• **Directions for this task**
What is the number of lines in these entries that contain "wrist"? State it alone.

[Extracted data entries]
=== Section Start ===

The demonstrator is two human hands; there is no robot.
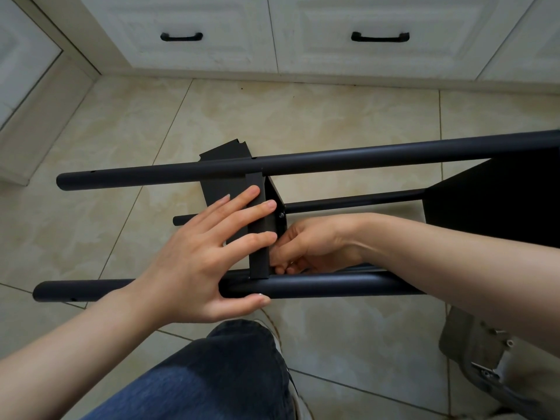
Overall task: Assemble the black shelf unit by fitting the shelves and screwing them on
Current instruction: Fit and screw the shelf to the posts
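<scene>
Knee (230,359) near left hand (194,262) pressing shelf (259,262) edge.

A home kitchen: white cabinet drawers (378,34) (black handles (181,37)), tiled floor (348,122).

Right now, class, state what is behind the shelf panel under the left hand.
The right hand, its fingers curled close to the shelf panel, and a screw head above it. Whatever those fingers hold is covered.

Fingertips of right hand (306,247) (partly) behind shelf (258,256)
</scene>
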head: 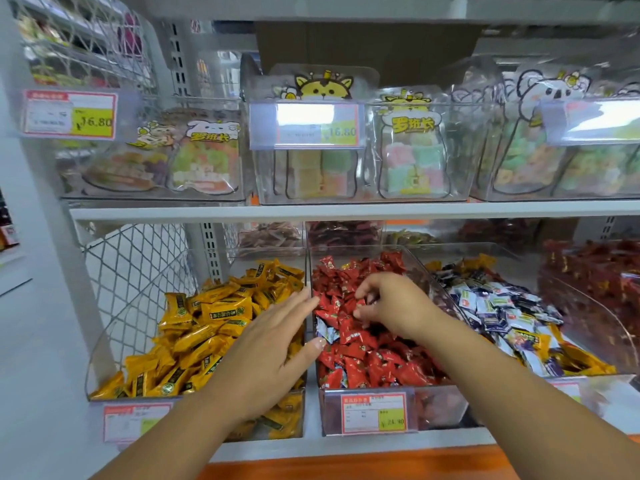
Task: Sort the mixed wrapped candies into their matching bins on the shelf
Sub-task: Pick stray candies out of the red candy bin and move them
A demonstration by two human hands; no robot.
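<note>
Mixed wrapped candies [505, 317] crowd the clear plastic right bin [602, 344]; much sorting remains.
In the clear middle bin [440, 407] my right hand [391, 303] pinches a red-wrapped candy [360, 304] with curled fingers; my left hand [273, 344] lies flat, fingers apart, beside a blue-white stray candy [325, 332].

We face the middle bin [433, 407]; the left bin [107, 344] sits at its nine o'clock, the right bin [609, 341] at three, smaller bins [270, 251] behind. At twelve, the upper shelf [207, 213] carries bagged sweets [412, 161]. Our left hand [273, 348] spans left and middle bins; our right hand [391, 303] lies in the middle one.
</note>
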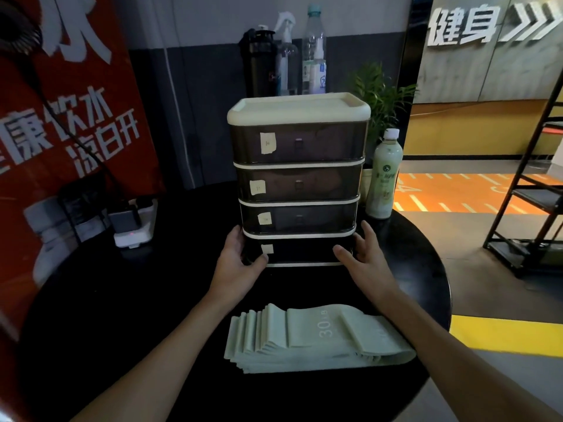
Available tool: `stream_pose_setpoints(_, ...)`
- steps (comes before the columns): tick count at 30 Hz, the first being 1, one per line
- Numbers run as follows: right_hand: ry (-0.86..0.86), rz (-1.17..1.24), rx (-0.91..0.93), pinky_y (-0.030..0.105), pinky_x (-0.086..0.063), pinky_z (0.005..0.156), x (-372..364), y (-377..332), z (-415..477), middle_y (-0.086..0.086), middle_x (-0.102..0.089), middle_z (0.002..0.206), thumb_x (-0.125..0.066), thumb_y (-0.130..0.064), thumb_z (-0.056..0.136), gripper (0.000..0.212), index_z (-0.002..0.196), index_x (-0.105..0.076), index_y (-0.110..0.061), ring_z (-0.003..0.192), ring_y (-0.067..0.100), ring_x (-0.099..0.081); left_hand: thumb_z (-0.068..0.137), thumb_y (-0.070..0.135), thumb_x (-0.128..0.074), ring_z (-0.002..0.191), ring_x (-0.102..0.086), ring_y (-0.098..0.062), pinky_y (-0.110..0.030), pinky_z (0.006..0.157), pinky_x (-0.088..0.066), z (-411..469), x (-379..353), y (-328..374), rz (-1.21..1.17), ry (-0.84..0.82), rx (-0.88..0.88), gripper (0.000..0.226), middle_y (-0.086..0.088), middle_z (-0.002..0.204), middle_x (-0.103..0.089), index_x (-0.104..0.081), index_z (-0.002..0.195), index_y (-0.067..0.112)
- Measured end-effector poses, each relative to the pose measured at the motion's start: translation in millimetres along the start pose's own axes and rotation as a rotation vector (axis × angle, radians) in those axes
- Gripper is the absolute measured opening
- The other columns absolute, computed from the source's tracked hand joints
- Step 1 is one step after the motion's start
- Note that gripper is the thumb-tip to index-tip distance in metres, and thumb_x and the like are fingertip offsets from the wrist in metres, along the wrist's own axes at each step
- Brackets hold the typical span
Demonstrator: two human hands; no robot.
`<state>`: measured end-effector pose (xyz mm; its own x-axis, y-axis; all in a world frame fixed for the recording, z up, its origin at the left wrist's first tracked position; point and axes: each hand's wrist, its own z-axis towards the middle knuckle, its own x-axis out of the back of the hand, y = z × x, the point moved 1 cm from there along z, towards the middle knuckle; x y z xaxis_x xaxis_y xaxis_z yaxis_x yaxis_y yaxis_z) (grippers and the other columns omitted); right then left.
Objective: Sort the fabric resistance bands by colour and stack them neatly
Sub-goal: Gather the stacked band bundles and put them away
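Head view. My left hand (240,263) grips the left front corner of the bottom drawer (304,251) of a four-tier drawer unit (298,166): thumb laid on the drawer front just under a small paper label, the other fingers wrapped round the side. My right hand (362,260) grips the right front corner in the same manner, thumb on the front, fingers up along the side wall. Both sets of fingers are clamped on that drawer, one at each end, with the dark drawer face between them.

The fabric resistance bands (316,339), all pale green, lie in one flat stack on the black round table (152,300), on my side of the fingers, between my two forearms and apart from both hands. The stack's left edges are fanned in steps; the top band reads "30 LB".

Beyond my right fingers, beside the unit, stands a pale green bottle (384,175). Out past my left fingers sits a white power strip (134,226) with a plug in it. Whether the drawer is pulled out at all, I cannot tell
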<state>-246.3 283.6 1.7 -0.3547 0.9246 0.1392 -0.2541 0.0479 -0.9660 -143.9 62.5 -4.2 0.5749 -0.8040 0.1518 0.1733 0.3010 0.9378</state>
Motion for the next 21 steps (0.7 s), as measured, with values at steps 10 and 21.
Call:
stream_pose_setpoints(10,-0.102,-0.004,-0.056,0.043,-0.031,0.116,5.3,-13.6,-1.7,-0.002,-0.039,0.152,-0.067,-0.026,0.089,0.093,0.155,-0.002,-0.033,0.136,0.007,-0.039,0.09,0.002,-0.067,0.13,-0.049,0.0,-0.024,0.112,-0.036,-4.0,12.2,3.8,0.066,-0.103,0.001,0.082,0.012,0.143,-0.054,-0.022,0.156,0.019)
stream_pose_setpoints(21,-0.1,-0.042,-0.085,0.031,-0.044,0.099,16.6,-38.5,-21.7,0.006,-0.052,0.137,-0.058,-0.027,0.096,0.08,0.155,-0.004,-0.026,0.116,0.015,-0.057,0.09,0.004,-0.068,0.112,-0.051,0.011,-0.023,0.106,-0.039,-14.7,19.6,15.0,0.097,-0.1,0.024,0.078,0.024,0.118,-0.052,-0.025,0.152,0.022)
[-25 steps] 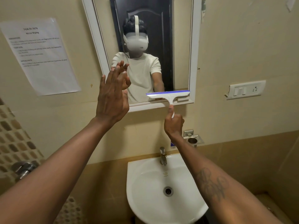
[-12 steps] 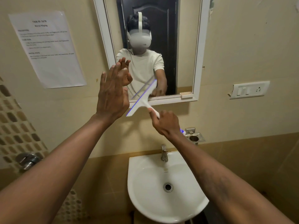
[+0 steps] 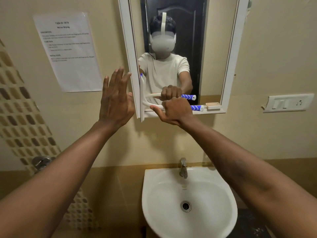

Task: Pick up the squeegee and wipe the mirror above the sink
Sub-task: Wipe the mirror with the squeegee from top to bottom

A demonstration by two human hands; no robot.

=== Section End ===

• **Answer box**
2